▶ **TASK**
In the copy of the lines below, leave out pictures and print everything else exactly.

▶ **RECORDED DATA**
====================

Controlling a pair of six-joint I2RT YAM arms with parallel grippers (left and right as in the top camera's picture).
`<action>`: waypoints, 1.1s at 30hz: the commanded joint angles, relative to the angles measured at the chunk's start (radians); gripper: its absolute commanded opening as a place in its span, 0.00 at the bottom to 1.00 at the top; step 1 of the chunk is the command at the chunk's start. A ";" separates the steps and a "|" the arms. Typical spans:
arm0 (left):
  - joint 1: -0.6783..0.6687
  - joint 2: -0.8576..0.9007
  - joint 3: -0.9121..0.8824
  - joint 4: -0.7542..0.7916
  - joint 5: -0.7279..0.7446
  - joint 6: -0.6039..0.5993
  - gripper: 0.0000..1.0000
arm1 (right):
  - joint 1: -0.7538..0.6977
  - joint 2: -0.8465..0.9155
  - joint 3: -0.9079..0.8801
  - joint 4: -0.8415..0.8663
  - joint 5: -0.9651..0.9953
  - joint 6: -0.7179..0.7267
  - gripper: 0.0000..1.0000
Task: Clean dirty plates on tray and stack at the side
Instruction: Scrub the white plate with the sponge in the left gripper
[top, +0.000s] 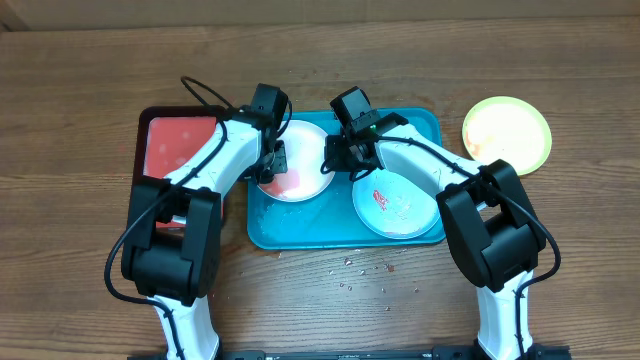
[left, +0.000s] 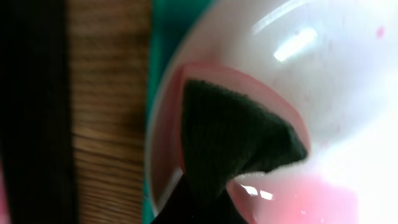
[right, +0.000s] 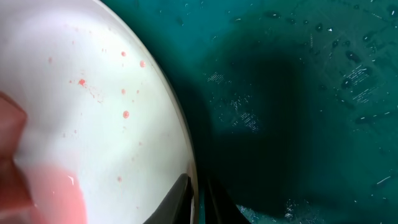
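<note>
The white plate (top: 305, 150) lies in the left half of the turquoise tray (top: 300, 235), with pink-red sauce smeared on its near side. My left gripper (top: 272, 168) is shut on a dark green scrub cloth (left: 230, 137) and presses it onto the plate's (left: 323, 74) left inner side. My right gripper (top: 335, 160) is shut on the plate's right rim, one finger inside and one outside (right: 200, 196). The mint-rimmed plate (top: 400, 210), with a red smear, lies in the tray's right half. The lime-green-rimmed plate (top: 507, 133) sits on the table to the right of the tray.
A smaller red tray (top: 175, 145) with a dark rim lies left of the turquoise tray, under my left arm. Small droplets or crumbs (top: 350, 265) dot the wooden table in front of the tray. The tray floor (right: 298, 93) is wet.
</note>
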 joint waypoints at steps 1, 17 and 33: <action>0.008 0.011 0.109 -0.034 -0.081 -0.014 0.04 | 0.004 0.043 0.001 -0.005 0.023 0.005 0.11; 0.001 0.112 0.106 0.047 0.312 0.065 0.04 | 0.004 0.043 0.001 -0.005 0.037 0.004 0.11; 0.070 -0.039 0.193 -0.195 -0.176 -0.094 0.04 | 0.004 0.041 0.002 -0.032 0.036 0.003 0.04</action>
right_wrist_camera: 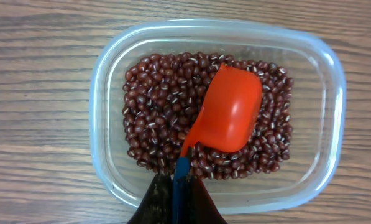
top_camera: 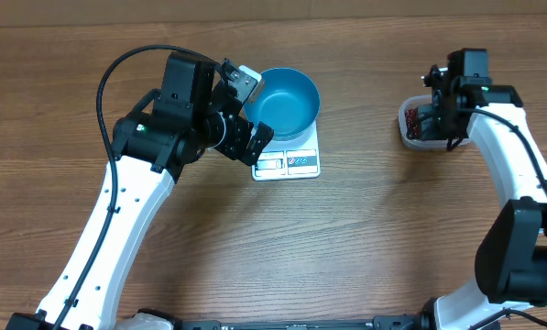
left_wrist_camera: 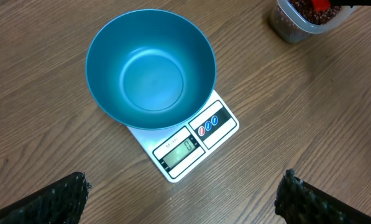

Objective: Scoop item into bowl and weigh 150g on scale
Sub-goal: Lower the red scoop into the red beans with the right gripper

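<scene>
My right tool [right_wrist_camera: 178,202] is clenched on the thin blue handle [right_wrist_camera: 181,174] of a red plastic scoop [right_wrist_camera: 225,112], whose rounded cup rests on the beans [right_wrist_camera: 157,106]. The beans are small, dark red-brown and oval, lying in a shallow layer inside a clear rounded tub [right_wrist_camera: 334,93]. The tub stands on the wooden desk [left_wrist_camera: 309,112], well apart from the scale [left_wrist_camera: 191,140], on the scale's right. On the scale sits the deep blue bowl [left_wrist_camera: 151,68], empty and wider than the scale, so it hides all but the display edge. My left tool [left_wrist_camera: 182,199] hangs released, fingers spread wide, above the desk just left of the scale and holding nothing. I judge the beans hard, loose and quick to roll: they cannot be pinched, only carried in the scoop's cup, and they would spill if it tipped. The scoop looks light and stiff, and the handle end where I grip it seems the right hold.
</scene>
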Tool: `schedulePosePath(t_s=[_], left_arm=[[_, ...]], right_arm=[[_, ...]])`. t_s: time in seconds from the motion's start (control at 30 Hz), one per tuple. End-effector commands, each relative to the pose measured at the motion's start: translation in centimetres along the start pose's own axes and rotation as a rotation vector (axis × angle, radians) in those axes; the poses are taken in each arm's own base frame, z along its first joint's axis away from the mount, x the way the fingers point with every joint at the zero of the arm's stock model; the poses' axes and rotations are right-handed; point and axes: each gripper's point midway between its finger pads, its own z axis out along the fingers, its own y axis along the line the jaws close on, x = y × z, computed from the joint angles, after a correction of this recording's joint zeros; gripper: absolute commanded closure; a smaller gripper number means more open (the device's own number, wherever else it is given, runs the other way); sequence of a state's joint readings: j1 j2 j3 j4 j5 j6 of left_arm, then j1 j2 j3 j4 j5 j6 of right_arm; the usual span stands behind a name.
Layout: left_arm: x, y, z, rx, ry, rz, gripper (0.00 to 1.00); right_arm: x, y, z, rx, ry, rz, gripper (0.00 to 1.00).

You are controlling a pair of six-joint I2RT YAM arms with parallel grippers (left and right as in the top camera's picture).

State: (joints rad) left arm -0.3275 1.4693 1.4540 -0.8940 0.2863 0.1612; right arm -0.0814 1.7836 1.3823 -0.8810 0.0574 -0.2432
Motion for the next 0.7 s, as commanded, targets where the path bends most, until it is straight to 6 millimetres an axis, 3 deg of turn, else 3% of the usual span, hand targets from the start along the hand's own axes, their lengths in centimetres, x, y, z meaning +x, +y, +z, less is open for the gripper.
schedulePosePath(t_s=[0.0, 0.43, 0.67], left_arm=[[-0.9, -0.6, -1.2, 0.013, -0.04, 0.033, 0.0], [-0.9, -0.6, -1.2, 0.013, -0.04, 0.033, 0.0], [-0.9, -0.6, -1.2, 0.013, -0.04, 0.033, 0.0]], right_arm=[[-0.6, 1.5, -0.2, -0.164, -0.026, 0.035, 0.96], [-0.5, 0.2, -1.2, -0.367, -0.072, 0.164, 0.96], [-0.1, 0.6, -1.6, -0.433, -0.073, 0.164, 0.96]])
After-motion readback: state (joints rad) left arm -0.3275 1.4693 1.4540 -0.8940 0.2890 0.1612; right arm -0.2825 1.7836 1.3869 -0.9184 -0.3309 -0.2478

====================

▶ **WRITTEN RESPONSE**
Controlling a pair of six-joint I2RT YAM arms with parallel grippers (left and right as in the top camera's picture).
`<action>`: waypoints, 1.1s at 30hz: the commanded joint angles, relative to the angles measured at the chunk's start (radians); gripper: its absolute commanded opening as a place in its span, 0.00 at the bottom to 1.00 at the top; step 1 of the chunk is the command at the chunk's start. A ";" separates the steps and a "|" the arms. Typical spans:
arm0 (left):
  - joint 1: -0.6783..0.6687
  - joint 2: -0.8576..0.9007
  - joint 3: -0.9121..0.8824
  - joint 4: -0.7542..0.7916
  - joint 5: -0.7279..0.7446
  - joint 6: -0.6039..0.5993
  - gripper: 0.0000..1.0000
arm1 (right):
  - joint 1: -0.7538..0.6977
  - joint 2: -0.8465..0.9155
  - joint 3: -0.9079..0.8801
  - joint 4: -0.8415..0.8663
  - joint 5: -0.9651..0.9953
  - joint 6: -0.7179..0.7267
  - gripper: 0.0000..1.0000
Task: Clean dirty plates on tray and stack at the side
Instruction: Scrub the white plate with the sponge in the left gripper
[top, +0.000s] 
[left, +0.000s] 
[right, +0.000s] 
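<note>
The white plate (top: 305, 150) lies in the left half of the turquoise tray (top: 300, 235), with pink-red sauce smeared on its near side. My left gripper (top: 272, 168) is shut on a dark green scrub cloth (left: 230, 137) and presses it onto the plate's (left: 323, 74) left inner side. My right gripper (top: 335, 160) is shut on the plate's right rim, one finger inside and one outside (right: 200, 196). The mint-rimmed plate (top: 400, 210), with a red smear, lies in the tray's right half. The lime-green-rimmed plate (top: 507, 133) sits on the table to the right of the tray.
A smaller red tray (top: 175, 145) with a dark rim lies left of the turquoise tray, under my left arm. Small droplets or crumbs (top: 350, 265) dot the wooden table in front of the tray. The tray floor (right: 298, 93) is wet.
</note>
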 joint waypoints at steps 1, 17 and 33: <action>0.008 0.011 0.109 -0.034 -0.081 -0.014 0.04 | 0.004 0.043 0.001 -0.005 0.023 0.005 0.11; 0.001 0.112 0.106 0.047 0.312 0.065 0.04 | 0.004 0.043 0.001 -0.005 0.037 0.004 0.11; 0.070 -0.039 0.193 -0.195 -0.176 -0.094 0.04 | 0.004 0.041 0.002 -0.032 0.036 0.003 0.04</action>
right_wrist_camera: 
top_camera: 
left_wrist_camera: 

Objective: Scoop item into bowl and weigh 150g on scale
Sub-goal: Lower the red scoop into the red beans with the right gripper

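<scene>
My right tool [right_wrist_camera: 178,202] is clenched on the thin blue handle [right_wrist_camera: 181,174] of a red plastic scoop [right_wrist_camera: 225,112], whose rounded cup rests on the beans [right_wrist_camera: 157,106]. The beans are small, dark red-brown and oval, lying in a shallow layer inside a clear rounded tub [right_wrist_camera: 334,93]. The tub stands on the wooden desk [left_wrist_camera: 309,112], well apart from the scale [left_wrist_camera: 191,140], on the scale's right. On the scale sits the deep blue bowl [left_wrist_camera: 151,68], empty and wider than the scale, so it hides all but the display edge. My left tool [left_wrist_camera: 182,199] hangs released, fingers spread wide, above the desk just left of the scale and holding nothing. I judge the beans hard, loose and quick to roll: they cannot be pinched, only carried in the scoop's cup, and they would spill if it tipped. The scoop looks light and stiff, and the handle end where I grip it seems the right hold.
</scene>
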Tool: `schedulePosePath(t_s=[_], left_arm=[[_, ...]], right_arm=[[_, ...]])`. t_s: time in seconds from the motion's start (control at 30 Hz), one per tuple. End-effector commands, each relative to the pose measured at the motion's start: translation in centimetres along the start pose's own axes and rotation as a rotation vector (axis × angle, radians) in those axes; the poses are taken in each arm's own base frame, z along its first joint's axis away from the mount, x the way the fingers point with every joint at the zero of the arm's stock model; the poses' axes and rotations are right-handed; point and axes: each gripper's point midway between its finger pads, its own z axis out along the fingers, its own y axis along the line the jaws close on, x = y × z, computed from the joint angles, after a correction of this recording's joint zeros; gripper: absolute commanded closure; a smaller gripper number means more open (the device's own number, wherever else it is given, runs the other way); sequence of a state's joint readings: j1 j2 j3 j4 j5 j6 of left_arm, then j1 j2 j3 j4 j5 j6 of right_arm; the usual span stands behind a name.
Layout: left_arm: x, y, z, rx, ry, rz, gripper (0.00 to 1.00); right_arm: x, y, z, rx, ry, rz, gripper (0.00 to 1.00).

You are controlling a pair of six-joint I2RT YAM arms with parallel grippers (left and right as in the top camera's picture).

State: (joints rad) left arm -0.3275 1.4693 1.4540 -0.8940 0.2863 0.1612; right arm -0.0814 1.7836 1.3823 -0.8810 0.0574 -0.2432
Motion for the next 0.7 s, as commanded, targets where the path bends most, until it is straight to 6 millimetres an axis, 3 deg of turn, else 3% of the usual span, hand targets from the start along the hand's own axes, their lengths in centimetres, x, y, z meaning +x, +y, +z, less is open for the gripper.
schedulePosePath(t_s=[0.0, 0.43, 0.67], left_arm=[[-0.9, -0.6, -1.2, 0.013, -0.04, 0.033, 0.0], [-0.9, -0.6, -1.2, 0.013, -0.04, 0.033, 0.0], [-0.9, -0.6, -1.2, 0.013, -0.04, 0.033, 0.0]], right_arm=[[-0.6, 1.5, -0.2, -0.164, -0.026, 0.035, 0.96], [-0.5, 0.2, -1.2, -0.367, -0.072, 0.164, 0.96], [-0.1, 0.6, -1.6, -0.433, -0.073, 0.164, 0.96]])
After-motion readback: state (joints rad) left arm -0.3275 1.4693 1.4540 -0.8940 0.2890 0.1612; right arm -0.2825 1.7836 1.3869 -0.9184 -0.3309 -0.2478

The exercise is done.